Optical packet switches (OPSs) scaling to thousands of ports can represent a valuable solution for removing the bottlenecks of electronic intercluster data center networks and reduce the power consumption-first, by speeding up the network beyond 40 Gbits∕s, allowing higher communication bandwidth, and second, by breaking the fat tree structure and enabling a flat network as pictured in Fig. 1 . A flat and faster network with less latency can fill the gap between the growth rate in current data centers' size and their interconnection costs. This can facilitate the sharing of resources between servers and extend parallel distributed computation. Third, no power-hungry opticalelectrical-optical (O/E/O) conversions are needed. Indeed, in current data centers, optical technology is used only for point-to-point links, while the switching process is handled by electronic packet switches. This means that power-hungry O/E/O conversions are needed at each hop of the DC tree topology.
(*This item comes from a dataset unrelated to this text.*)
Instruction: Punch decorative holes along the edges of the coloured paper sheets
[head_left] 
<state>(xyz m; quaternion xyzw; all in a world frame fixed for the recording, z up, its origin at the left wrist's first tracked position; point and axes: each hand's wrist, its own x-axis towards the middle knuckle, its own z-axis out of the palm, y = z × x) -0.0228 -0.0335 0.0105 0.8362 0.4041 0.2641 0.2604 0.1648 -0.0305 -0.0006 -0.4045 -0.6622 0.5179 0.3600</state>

The general intercluster network system that we consider is schematically shown in Fig. 1 . The OPS interconnects a number of ingress/egress clusters. The clusters contain (electronic) queues of packets. The OPS is assumed to operate transparently in the optical domain, while the switch control is in electronics. In this scenario, OPS architectures with thousands of ports could be a valuable solution, flattening the DC network topology and avoiding the power-hungry O/E/O conversions. Achieving such interconnectivity requires OPSs that not only scale to a large port count but are also capable of switching high-bit-rate data channels at the expense of little latency.
Several OPS architectures have been reported in [2] [3] [4] [5] [6] [7] [8] [9] [10] . Despite the physical impairments, such as losses and noise accumulation as the port count increases, fast switchreconfiguration time to keep latencies low while scaling to large port counts remains an issue. The choice of switch architecture impacts network performance. The proposed architectures are based on rearrangeable, nonblocking, multistage Beneš, Banyan, or other architectures with centralized control. However, at any time slot in which the input state changes, the entire switch matrix needs to be reconfigured to establish a new connection map. The computation time of the best-known algorithm for reconfiguring the switch scales proportionally to N log 2 N (on a single CPU), where N equals the number of inputs and outputs of the switch; this is the well-known looping algorithm [11] .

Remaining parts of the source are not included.